Be careful investing borrowed money, as well. Brokers may offer you the option of buying assets “on margin,” with their money. This practice amplifies the reward but magnifies the risk. As tempting as it is to go all-in (and then some) on the next big idea, it’s rarely wise to invest money you don’t have.
What’s Your Goal?
“Making lots of money” isn’t a goal.
Sure, that’s what every investor wants, but this wish is too vague to guide your investment strategy. Without a coherent strategy, you’re not so much investing for your financial future as you are gambling.
Ideally, you’re looking at mid-term and long-term goals. (Due to the risk of losing money, investing isn’t the best choice for short-term financial goals). Do you want to retire early? For young and middle-aged investors, this is probably a long-term goal. A mid-term goal may be anything you anticipate happening in the next several years, such as saving a down payment to buy a home in three years.
Your goals should be specific enough to be meaningful. One way to approach setting specific goals is to ask yourself why you want to make a lot of money. Is it to quit your day job and start your own business? To pay for a wedding or a child’s education? To retire by age 50 and road-trip around the country?
Next, think about how much money you need to make these wants a reality and when you need to achieve them.
Figuring Out Your Time Horizon
This “when” piece, called your time horizon, is crucial for a successful investment strategy.
The shorter an investor’s time horizon, the more conservative their investment plan and allocations need to be. If you’re nearing retirement age, you want to minimize the risk of losing the wealth you’ve already amassed. When you have a longer time horizon, there’s more time to bounce back from a loss, so you’re able to chase the greater rewards that come with riskier investment opportunities.
Your time horizon needs to be ingrained into the core of your trading plan. An asset may be a great opportunity, but the timing could be all wrong. Instead of looking at investments as clear-cut “good” and “bad,” you need to understand investment opportunities in the context of the time over which you’re able to accrue money toward this goal. Whether you need the money in three years or 30 years matters when you’re figuring out the best way to grow it.
Gauging Your Risk Tolerance
How much are you willing to risk in your investments? The amount of risk you should tolerate hinges on personal and financial factors, including your goals, your capital and your comfort level.
Do you tend to stress over things you can’t control and get hung up on a loss? Or are you able to go with the flow and shake off a minor setback with ease? If you fit in the former category, tolerating too much risk may be bad for your mental health, even if it fits your financial situation. A more conservative approach to investing may not yield gains as strong as a riskier strategy would, but the peace of mind might be worth the tradeoff.

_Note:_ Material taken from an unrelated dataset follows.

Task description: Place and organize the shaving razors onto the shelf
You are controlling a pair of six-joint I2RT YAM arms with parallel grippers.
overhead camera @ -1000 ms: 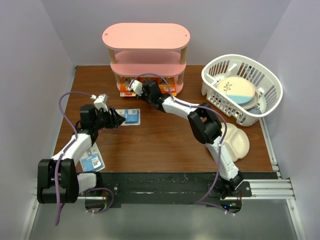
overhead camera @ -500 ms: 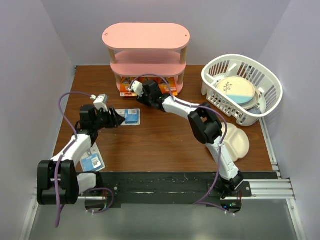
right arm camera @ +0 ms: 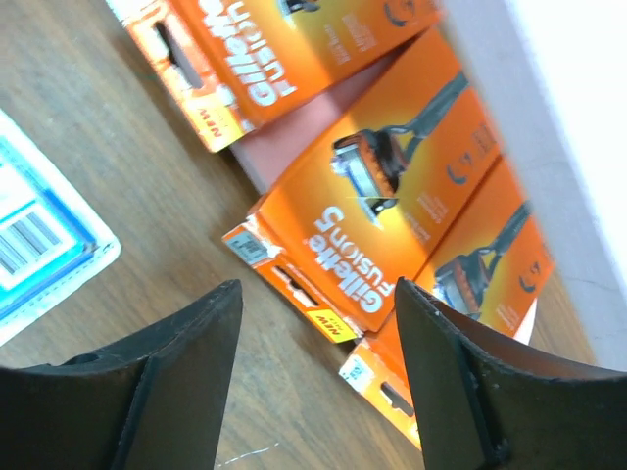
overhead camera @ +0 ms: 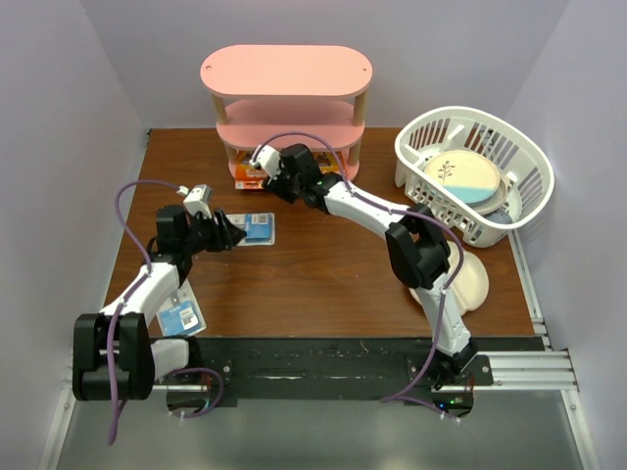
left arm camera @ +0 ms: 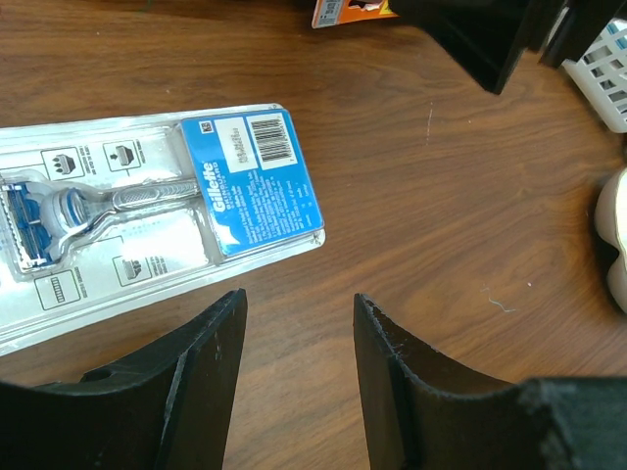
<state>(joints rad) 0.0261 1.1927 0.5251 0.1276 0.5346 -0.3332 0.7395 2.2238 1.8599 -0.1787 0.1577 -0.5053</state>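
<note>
3 orange packs [right arm camera: 372,186] sit at lowest board of shelf [overhead camera: 286,70], fanned and overlapping, front ends sticking out toward table [overhead camera: 323,284]. They're placed, more or less, but not tidy. Right gripper [right arm camera: 318,304] hangs just above them, jaws apart, nothing btwn them: released. Blister pack [left arm camera: 147,206] lies flat on table, well short of shelf. Left gripper [left arm camera: 299,313] is low just behind its near edge, jaws spread, empty, no contact visible. Second blister pack [overhead camera: 181,319] lies flat by left arm's base, far from shelf, no gripper near it. Top board carries no pack; mid tier mostly hidden from above. Est. approx 3 of 5 delivered. Left to do: both blister packs to fetch, then orange row to square up.
</note>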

If you’re naturally comfortable taking some risks, your personal risk tolerance may not be as big of a factor. The financial factors, like your time horizon, may require a more conservative investment strategy than you would embrace based on your personal temperament.
Mistake #2: Basing investment Decisions on Current Performance, Not Strategic Projections
When it’s time to choose an investment opportunity, how do you tell the good from the bad? If your approach is to look at how a stock or other asset is currently performing, you could be making a big mistake.
A Cycle of Highs and Lows
Performance in financial investment markets is cyclical. A stock or company that has performed well for a few years may seem like a safe bet, but past performance doesn’t always equate to future performance.
That stock that has seen such steady price rises over the past few years may be about to dip into the beginning of a downward spiral. Buying now could mean buying high and ultimately selling low — the opposite of what you want to do.
There’s No Room for Blind Faith in Financial Investing
You’ll find no shortage of financial investment advice floating around the Internet, television and financial self-help books. The thing is, just because you heard that something is a good investment doesn’t mean it is a good investment.
If you’re blindly following rumors, the “tips” and “hacks” of finance gurus, and the crowd, there’s a good chance you’re basing your financial moves on misinformation. Do just as much research on an investment opportunity shared with you by another source as you would if you’d stumbled upon the opportunity on your own.
How Not to Choose Investments
If you don’t want to chase unlikely returns and end up buying assets at their most expensive, you might think bargain-hunting is a better choice. Conventional wisdom tells you to buy low and sell high, right?
While that’s generally true, the reason why a stock’s share price is low matters. Often, the same factors that depress an asset’s share price to make it such a “good buy” will also keep the price low for the foreseeable future.
Buying penny stocks may seem like it’s low risk, because you’re spending so little per share, but there’s an opportunity cost. These stocks are more likely to remain low than to surge high enough for a good return. In the meantime, you’re missing out on opportunities that could better help your money grow.
If data suggest that a low-priced stock is an up-and-coming contender with plenty of growth potential, buying low to sell high is a great plan – but it takes a lot more than your gut instinct or what sounds like common sense to make this determination.
What to Look at Instead
Investing isn’t as passive a way of making money as you might think. You’re not clocking in hours of labor, but you still need to do your homework. If you aren’t doing the relevant research before you buy or trade assets, you’re making a big mistake.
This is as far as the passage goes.